▶ Data
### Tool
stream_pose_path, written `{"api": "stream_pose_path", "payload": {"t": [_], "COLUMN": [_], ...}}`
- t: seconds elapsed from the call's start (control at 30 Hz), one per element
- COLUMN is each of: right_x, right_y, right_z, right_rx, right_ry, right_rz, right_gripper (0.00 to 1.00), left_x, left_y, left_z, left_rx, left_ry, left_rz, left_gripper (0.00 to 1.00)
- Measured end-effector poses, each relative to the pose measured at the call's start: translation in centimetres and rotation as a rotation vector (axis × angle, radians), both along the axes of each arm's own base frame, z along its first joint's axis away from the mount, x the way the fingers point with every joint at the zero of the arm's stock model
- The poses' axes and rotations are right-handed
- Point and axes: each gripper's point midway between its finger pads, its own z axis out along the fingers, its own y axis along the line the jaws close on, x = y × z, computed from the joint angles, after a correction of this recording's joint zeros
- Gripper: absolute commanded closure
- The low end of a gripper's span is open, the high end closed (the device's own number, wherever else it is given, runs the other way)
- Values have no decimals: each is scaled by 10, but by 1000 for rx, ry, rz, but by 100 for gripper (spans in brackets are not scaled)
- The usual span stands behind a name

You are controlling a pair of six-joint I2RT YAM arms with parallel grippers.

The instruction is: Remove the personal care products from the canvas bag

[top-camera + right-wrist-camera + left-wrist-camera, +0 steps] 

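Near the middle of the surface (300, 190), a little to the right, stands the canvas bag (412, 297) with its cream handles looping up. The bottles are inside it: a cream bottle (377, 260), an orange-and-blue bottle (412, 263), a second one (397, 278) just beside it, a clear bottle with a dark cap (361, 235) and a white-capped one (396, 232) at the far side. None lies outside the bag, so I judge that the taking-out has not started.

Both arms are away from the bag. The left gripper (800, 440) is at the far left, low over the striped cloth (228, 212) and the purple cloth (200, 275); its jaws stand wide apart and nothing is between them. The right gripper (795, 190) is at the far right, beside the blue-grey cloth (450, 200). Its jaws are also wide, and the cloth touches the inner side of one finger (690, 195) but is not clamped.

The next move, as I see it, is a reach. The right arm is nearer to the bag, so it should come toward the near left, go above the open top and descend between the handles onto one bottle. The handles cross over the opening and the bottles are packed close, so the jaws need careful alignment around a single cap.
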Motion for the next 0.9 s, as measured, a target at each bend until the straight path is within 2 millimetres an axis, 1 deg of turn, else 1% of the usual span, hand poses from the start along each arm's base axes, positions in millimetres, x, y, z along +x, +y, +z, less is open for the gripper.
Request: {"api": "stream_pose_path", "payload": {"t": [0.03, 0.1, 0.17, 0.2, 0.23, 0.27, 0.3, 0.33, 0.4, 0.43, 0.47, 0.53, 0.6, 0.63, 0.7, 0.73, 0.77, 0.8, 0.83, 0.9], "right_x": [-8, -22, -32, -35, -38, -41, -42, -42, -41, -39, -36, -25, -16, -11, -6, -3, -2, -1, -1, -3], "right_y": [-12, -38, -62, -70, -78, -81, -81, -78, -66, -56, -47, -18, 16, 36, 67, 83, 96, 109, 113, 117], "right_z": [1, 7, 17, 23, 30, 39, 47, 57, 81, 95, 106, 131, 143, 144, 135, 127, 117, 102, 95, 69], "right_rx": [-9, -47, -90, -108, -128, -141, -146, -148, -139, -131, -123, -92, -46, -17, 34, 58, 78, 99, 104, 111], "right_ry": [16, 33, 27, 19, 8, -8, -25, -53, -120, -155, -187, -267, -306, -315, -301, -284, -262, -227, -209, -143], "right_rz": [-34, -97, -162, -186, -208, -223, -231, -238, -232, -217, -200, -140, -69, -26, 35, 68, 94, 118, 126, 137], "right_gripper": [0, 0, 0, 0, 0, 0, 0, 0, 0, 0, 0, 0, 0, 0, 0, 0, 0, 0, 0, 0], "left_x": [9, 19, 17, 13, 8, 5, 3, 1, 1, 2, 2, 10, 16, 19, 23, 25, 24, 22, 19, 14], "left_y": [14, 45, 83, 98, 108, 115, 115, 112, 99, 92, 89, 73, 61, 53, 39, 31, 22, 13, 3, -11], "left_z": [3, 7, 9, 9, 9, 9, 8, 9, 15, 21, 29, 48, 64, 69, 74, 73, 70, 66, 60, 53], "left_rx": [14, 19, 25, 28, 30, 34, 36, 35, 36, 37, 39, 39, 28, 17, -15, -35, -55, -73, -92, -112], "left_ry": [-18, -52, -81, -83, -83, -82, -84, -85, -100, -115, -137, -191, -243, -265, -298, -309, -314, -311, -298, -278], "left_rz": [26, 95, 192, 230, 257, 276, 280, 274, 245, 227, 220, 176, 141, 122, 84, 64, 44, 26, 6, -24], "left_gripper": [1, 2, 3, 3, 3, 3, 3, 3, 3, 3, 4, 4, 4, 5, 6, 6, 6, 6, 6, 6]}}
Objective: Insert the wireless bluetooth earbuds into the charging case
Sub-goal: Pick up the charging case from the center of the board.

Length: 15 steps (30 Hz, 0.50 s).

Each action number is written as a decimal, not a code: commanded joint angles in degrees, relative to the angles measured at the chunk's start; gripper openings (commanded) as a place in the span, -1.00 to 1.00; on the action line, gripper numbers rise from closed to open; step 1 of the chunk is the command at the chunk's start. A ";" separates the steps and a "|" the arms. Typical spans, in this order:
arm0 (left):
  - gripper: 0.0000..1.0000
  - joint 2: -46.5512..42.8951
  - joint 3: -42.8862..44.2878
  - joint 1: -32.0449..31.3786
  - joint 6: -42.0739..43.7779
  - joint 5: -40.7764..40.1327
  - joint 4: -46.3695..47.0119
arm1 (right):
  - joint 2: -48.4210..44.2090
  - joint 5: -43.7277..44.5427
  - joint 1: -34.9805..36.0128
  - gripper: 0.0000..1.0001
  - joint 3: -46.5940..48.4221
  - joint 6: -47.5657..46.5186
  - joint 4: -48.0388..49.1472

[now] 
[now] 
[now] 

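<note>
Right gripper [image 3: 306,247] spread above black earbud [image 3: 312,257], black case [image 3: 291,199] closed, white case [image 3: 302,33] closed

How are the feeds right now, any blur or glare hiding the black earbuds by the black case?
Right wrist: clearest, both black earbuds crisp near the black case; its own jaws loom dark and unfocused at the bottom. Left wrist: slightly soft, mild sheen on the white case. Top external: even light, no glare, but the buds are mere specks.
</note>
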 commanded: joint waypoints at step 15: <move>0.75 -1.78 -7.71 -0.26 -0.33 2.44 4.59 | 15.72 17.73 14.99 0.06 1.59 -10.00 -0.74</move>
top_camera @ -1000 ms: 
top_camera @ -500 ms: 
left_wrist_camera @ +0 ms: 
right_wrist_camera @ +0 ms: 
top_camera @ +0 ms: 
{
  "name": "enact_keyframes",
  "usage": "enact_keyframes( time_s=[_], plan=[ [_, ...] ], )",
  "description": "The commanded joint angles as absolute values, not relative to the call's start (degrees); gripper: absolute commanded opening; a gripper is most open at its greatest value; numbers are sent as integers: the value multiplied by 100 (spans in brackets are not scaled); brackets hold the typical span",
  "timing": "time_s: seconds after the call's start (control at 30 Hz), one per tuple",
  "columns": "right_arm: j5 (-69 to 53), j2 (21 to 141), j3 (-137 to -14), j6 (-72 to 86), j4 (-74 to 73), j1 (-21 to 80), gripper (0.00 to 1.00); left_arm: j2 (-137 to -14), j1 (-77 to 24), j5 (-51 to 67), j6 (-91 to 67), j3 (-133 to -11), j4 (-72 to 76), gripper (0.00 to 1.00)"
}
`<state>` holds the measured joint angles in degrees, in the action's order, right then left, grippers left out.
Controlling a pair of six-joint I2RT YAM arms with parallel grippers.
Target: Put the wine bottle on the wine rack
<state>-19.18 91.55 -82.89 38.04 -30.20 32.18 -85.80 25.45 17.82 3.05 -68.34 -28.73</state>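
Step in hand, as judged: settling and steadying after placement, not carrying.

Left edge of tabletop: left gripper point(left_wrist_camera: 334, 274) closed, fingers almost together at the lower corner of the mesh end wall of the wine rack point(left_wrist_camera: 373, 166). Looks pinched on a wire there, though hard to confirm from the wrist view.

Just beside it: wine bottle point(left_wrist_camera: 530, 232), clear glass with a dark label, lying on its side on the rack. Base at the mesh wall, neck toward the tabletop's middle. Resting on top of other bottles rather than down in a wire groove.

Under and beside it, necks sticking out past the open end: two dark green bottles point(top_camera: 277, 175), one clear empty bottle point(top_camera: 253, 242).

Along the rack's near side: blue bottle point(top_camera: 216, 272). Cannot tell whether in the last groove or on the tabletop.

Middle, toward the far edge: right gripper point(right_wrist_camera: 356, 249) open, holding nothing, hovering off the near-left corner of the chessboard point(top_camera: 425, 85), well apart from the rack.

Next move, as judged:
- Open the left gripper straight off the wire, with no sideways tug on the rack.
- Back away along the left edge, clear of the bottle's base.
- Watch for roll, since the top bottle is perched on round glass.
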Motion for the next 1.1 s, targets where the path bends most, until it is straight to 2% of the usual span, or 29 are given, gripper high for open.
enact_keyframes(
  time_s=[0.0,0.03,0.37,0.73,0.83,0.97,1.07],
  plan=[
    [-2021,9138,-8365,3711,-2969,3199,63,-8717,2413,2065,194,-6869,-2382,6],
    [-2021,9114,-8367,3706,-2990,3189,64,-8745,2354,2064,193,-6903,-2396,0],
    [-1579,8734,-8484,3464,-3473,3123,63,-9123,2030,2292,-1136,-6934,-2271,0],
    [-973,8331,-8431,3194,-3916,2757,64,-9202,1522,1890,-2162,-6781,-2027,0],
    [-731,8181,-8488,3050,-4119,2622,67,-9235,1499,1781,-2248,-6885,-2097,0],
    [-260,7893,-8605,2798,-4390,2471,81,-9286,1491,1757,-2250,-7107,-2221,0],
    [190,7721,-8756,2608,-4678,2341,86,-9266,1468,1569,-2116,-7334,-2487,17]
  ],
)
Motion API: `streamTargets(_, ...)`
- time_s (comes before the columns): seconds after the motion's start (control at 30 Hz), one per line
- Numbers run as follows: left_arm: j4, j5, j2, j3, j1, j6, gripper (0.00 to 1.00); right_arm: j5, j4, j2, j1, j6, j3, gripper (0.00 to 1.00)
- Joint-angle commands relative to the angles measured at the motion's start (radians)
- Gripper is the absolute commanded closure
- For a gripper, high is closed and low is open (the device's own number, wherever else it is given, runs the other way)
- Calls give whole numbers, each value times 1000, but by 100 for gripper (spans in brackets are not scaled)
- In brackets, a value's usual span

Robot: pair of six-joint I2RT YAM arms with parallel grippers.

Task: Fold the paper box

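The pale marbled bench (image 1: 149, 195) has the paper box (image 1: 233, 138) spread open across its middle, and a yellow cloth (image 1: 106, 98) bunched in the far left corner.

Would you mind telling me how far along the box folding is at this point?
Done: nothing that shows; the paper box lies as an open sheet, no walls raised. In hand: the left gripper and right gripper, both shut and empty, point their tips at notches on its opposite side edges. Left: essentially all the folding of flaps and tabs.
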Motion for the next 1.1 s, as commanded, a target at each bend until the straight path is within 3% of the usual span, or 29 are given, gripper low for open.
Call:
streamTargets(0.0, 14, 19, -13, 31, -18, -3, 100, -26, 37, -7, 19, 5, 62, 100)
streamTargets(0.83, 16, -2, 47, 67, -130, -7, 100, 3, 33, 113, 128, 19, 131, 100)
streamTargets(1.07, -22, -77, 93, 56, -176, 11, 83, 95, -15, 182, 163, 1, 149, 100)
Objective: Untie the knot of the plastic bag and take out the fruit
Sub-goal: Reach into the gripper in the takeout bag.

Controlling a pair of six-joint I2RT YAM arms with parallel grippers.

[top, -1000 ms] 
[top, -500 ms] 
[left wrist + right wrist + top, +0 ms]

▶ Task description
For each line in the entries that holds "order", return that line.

▶ Response
Each action number is written as a decimal, not a code: commanded joint angles in degrees, relative to the angles measured at the chunk's start; gripper openings (commanded) as a place in the span, -1.00 to 1.00; on the action line, gripper numbers rise from closed to open; step 1 of the chunk is the command at the chunk's start. A ";" separates the steps and a "|" the arms. Typical spans, in this order:
`<state>` holds the measured joint angles in degrees, in the action's order, right then left, grippers left out.

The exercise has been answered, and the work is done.